*Work to be completed:*
Of the lines in the data below, write out exactly those from the one holding "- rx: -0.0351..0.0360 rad" through the one holding "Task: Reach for", both included.

==== Collected data ====

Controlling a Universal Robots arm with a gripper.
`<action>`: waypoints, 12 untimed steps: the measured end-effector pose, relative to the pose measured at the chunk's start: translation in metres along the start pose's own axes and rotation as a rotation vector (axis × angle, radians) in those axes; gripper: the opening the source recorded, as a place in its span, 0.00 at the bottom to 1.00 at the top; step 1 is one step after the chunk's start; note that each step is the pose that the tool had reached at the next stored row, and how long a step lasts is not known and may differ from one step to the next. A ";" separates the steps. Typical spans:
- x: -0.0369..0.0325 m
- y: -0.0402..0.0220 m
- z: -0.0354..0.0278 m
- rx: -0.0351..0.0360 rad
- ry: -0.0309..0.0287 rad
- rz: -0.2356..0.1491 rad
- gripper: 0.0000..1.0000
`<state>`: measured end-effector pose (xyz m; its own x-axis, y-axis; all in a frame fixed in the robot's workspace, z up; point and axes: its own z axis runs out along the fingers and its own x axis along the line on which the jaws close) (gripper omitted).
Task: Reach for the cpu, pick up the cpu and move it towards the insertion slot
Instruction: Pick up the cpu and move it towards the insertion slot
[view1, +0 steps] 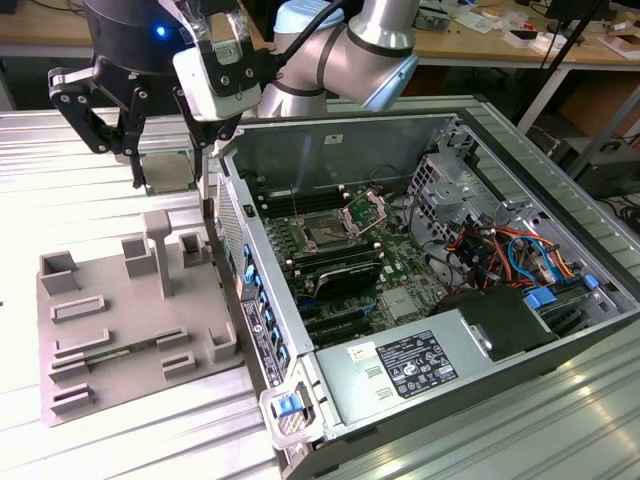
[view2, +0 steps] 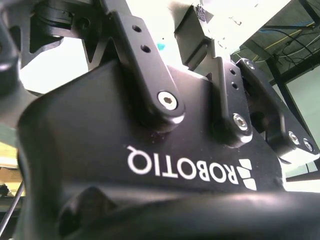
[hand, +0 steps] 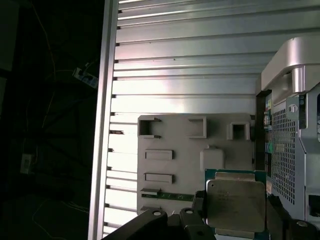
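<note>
Cpu (hand: 235, 206) clamped in gripper (hand: 236, 216) nr grey tray (hand: 175, 135); case wall (view1: 250, 290) betw it & insertion slot (view1: 328, 235).

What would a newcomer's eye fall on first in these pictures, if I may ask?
Most striking is the open computer case on the exterior view's right, its green board carrying the insertion slot with a shiny metal frame. In the first wrist view the claw grips the silvery cpu above the grey tray. In the exterior view the arm reaches over that tray, on the left.
</note>
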<state>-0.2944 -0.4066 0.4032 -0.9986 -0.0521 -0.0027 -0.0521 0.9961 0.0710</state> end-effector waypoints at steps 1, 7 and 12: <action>-0.0016 -0.0001 0.0000 0.0001 0.0001 0.000 0.54; -0.0083 -0.0004 0.0000 0.0000 0.0000 0.000 0.54; -0.0116 -0.0006 0.0000 0.0000 0.0000 0.000 0.54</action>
<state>-0.2827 -0.4065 0.4032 -0.9986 -0.0521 -0.0027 -0.0521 0.9961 0.0710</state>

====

*Task result:*
- rx: -0.0351..0.0360 rad
- ry: -0.0309..0.0287 rad
- rz: -0.2356..0.1491 rad
- gripper: 0.0000..1.0000
`<state>`: measured end-effector pose (xyz m; its own x-axis, y-axis; all in a frame fixed in the robot's workspace, z up; point and axes: its own z axis runs out along the fingers and its own x axis along the line on which the jaws close) (gripper omitted).
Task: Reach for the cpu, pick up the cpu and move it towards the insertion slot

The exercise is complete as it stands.